This cake checks all the boxes for a crowd pleaser, plus it’s gluten, dairy, egg, and soy free.
My sister had her 21st birthday this past week, and I volunteered to be in charge of the cake. She’s a varsity swimmer, and loves the ocean so the whole party was ‘water’ themed. The balloons were shades of blue, we had seafood for dinner, and there were sunglasses, sea glass, and shells decorating the house. So of course in sticking with the theme, I wanted to make this cake water themed as well.
I decided to make a three tier (go big or go home, right) vanilla cake, and attempted to make both the cake and the frosting blue ombre using natural organic food dye I had found at the store. It’s was a good try, but the cake didn’t take the food dye so well. The batter turned an interesting share of blue/green (probably from the yellow hue of the batter) and when they were done baking they were right back to traditional vanilla cake color.

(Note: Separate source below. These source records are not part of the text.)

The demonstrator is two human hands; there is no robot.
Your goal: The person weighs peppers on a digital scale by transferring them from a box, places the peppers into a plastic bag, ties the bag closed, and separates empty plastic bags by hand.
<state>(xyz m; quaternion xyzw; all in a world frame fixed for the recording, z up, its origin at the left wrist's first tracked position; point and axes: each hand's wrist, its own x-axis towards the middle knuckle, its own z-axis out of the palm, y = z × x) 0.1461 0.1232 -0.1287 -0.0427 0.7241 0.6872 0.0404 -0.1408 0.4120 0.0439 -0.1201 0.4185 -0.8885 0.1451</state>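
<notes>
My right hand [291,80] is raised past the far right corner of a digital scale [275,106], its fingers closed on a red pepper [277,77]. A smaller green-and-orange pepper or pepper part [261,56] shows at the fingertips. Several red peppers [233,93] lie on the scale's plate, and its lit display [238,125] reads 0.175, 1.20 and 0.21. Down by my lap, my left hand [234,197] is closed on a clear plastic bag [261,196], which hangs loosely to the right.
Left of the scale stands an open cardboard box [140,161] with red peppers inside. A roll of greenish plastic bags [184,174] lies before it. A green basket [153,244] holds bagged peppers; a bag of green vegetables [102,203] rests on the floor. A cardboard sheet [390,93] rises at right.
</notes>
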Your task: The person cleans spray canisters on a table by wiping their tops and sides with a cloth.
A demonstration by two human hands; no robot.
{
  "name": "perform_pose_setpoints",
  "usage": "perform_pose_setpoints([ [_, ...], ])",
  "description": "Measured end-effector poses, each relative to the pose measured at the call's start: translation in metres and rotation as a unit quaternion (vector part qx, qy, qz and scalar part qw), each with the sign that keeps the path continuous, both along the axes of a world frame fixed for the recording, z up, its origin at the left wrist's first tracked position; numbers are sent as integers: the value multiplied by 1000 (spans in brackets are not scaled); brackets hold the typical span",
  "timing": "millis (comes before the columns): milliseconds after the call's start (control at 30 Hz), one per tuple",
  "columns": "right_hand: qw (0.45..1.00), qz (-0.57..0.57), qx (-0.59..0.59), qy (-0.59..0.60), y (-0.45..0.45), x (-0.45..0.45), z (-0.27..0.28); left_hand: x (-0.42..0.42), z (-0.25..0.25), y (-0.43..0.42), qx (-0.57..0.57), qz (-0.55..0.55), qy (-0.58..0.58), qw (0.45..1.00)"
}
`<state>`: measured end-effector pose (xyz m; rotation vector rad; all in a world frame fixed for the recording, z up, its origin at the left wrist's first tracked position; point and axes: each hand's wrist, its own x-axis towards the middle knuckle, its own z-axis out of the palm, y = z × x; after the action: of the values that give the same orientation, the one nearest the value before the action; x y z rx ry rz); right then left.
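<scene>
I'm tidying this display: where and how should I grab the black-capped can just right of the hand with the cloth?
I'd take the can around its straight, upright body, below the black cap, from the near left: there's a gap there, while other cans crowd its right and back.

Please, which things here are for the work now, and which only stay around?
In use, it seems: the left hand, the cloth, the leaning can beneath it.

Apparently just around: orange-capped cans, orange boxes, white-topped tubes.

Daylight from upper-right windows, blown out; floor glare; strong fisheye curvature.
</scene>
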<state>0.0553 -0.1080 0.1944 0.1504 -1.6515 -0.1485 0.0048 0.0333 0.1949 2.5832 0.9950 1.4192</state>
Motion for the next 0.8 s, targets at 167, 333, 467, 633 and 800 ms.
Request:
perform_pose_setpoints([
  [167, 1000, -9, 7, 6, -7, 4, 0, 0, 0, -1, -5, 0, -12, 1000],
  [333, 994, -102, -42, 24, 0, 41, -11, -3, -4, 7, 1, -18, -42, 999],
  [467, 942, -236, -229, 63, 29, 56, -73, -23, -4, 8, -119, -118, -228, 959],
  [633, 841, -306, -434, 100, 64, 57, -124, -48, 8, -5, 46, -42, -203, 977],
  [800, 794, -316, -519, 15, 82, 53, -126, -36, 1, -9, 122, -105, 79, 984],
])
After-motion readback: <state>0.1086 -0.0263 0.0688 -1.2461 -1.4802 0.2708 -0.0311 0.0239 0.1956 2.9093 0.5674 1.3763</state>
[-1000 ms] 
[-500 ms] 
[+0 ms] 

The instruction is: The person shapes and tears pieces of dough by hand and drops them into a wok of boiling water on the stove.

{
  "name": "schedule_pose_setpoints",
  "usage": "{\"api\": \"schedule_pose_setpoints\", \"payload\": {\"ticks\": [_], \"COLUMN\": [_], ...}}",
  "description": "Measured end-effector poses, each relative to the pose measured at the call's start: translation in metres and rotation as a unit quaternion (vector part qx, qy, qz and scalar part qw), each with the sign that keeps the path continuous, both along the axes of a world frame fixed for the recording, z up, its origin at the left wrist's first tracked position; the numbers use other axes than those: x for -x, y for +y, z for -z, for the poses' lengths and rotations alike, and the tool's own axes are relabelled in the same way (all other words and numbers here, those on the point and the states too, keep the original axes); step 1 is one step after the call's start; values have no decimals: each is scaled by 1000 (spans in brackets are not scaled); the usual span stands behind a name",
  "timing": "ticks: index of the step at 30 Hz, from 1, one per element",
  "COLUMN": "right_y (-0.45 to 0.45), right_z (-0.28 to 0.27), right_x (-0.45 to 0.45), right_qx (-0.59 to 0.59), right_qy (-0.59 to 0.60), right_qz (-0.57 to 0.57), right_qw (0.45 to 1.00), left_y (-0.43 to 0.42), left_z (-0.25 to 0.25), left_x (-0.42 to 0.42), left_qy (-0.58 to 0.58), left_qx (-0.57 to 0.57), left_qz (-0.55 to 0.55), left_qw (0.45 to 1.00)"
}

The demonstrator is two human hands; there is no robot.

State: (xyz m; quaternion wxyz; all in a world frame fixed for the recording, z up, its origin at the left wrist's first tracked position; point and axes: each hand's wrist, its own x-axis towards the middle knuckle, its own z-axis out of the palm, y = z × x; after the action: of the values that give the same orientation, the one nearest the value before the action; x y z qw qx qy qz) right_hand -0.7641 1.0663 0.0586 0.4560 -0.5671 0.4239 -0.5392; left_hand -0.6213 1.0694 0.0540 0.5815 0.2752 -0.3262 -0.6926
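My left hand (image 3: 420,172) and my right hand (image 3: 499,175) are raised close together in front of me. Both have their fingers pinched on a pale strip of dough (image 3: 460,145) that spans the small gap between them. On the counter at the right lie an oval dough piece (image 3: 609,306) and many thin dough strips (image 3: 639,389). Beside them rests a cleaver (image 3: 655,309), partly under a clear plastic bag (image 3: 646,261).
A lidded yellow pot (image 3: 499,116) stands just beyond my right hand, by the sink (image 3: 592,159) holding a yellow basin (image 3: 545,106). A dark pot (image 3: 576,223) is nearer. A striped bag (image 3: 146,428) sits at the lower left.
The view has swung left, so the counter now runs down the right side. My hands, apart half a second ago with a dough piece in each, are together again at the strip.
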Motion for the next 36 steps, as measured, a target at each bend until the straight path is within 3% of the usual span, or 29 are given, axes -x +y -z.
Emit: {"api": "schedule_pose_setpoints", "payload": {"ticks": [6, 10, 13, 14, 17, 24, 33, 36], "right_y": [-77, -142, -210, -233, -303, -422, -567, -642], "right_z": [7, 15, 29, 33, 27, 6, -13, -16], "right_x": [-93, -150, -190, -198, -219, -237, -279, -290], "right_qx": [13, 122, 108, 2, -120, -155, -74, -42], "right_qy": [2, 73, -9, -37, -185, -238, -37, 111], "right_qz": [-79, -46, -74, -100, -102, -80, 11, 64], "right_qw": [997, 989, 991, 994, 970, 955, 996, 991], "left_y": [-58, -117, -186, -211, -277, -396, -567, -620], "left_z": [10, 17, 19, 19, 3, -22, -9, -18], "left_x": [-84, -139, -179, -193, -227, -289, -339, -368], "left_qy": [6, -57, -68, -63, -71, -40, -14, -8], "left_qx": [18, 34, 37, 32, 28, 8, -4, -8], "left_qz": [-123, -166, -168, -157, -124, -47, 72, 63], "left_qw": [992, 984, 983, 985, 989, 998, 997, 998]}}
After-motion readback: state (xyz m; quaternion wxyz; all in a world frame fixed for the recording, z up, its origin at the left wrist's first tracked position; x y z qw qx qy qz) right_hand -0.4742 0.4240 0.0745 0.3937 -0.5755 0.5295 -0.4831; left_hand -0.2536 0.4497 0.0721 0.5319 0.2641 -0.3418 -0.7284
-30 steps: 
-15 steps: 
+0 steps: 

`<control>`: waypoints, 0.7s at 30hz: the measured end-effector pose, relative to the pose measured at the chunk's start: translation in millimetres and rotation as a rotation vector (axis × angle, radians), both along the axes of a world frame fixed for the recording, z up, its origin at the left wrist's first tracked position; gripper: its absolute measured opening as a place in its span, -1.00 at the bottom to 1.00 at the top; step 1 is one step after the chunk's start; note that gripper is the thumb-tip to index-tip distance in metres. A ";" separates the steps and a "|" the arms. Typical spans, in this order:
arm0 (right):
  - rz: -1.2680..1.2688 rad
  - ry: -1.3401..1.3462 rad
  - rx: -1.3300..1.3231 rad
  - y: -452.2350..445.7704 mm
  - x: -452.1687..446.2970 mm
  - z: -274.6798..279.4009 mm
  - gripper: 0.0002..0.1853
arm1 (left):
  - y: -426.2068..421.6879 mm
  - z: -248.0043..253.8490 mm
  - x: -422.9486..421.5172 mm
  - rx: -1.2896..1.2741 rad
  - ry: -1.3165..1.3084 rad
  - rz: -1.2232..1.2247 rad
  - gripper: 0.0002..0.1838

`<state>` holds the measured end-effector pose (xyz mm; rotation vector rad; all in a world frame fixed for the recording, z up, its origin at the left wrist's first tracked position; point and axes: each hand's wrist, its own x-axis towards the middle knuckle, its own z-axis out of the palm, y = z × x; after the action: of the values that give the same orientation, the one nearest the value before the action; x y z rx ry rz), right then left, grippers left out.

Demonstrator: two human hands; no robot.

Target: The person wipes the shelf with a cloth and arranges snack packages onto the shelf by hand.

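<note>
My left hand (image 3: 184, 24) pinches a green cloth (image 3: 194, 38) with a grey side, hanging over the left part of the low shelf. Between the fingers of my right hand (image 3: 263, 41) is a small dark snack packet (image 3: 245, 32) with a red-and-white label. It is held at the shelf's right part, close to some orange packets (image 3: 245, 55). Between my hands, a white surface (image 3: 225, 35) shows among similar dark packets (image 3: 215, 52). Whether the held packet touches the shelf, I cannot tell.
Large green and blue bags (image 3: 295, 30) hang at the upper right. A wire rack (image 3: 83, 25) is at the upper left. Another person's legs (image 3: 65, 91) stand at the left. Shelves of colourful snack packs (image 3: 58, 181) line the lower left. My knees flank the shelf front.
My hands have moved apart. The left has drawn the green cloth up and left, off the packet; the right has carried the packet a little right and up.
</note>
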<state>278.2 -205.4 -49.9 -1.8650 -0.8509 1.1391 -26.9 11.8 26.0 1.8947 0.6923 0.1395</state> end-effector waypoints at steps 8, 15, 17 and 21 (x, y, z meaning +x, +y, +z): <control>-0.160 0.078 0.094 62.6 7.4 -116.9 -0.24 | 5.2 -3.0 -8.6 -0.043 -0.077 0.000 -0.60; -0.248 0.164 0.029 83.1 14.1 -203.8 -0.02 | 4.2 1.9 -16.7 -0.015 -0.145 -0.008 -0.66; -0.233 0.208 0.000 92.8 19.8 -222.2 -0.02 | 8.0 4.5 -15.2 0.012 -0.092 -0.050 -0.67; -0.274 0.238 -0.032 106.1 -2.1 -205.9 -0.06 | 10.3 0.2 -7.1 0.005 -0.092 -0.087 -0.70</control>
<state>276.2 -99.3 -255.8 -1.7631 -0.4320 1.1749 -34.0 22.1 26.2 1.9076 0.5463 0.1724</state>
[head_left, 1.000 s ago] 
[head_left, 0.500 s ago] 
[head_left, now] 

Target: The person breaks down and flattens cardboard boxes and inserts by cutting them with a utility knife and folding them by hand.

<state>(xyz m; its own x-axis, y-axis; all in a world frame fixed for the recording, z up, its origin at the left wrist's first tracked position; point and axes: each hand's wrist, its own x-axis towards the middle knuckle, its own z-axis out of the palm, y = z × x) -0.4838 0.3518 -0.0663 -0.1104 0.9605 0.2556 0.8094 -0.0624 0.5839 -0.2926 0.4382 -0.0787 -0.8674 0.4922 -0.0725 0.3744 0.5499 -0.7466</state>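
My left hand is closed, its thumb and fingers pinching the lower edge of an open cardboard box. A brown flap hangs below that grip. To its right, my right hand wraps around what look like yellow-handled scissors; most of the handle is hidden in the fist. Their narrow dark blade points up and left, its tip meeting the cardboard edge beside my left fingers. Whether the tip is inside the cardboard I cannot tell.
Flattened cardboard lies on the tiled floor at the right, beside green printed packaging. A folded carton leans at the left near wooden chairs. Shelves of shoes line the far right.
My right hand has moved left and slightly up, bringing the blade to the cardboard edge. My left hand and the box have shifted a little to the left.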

Thankfully, the vanilla frosting picked up the coloring perfectly. I used Dollop Gourmet Frosting in Madagascar Vanilla. If you’ve read the blog before you’ll know I usually skip making my own icing and instead head straight for the stockpile I have tucked away in my pantry. If you want to give them a try use the code MINDFUL15 to get 15% off your first order – I’ve tried a lot of vegan / gluten-free frostings, and this brand is by far my favorite. It also cuts down on the prep time, which is a nice added bonus.
In the end, it didn’t really matter that the cake didn’t turn out the way I was hoping. Everyone loved the cake, especially my sister, and we collectively decided it tastes like a cross between pound cake and a sugar cookie. Not to shabby. The recipe below is for one cake, but it’s easy enough to triple. Although, in all honesty, all you really need is one tier (it’s that decadent) unless you’re going for dramatic effect like I was.
- 1¾ cups of Bob's Red Mill 1-1 Baking Blend
- ½ teaspoon baking soda
- ½ teaspoon salt
- 2 tbsp of Kite Hill vanilla yogurt
- ¾ cup water
- 1 tsp of apple cider vinegar
- 1 cup organic cane sugar
- ½ cup olive oil
- 1 tablespoon pure vanilla extract
- 2 containers of Madagascar Vanilla Dollop Frosting
- Preheat the oven to 375 degrees. Spray cake tin with oil.
- Mix the gluten free flour, sugar, baking soda, and salt in a mixing bowl.
- Add the water, oil, yogurt, vanilla extract, and apple cider vinegar.
- Mix by hand until combined.
- Spoon the batter into the cake pan.
- Bake at 375 degrees for about 50 minutes.
- Let the cake cool completely before frosting.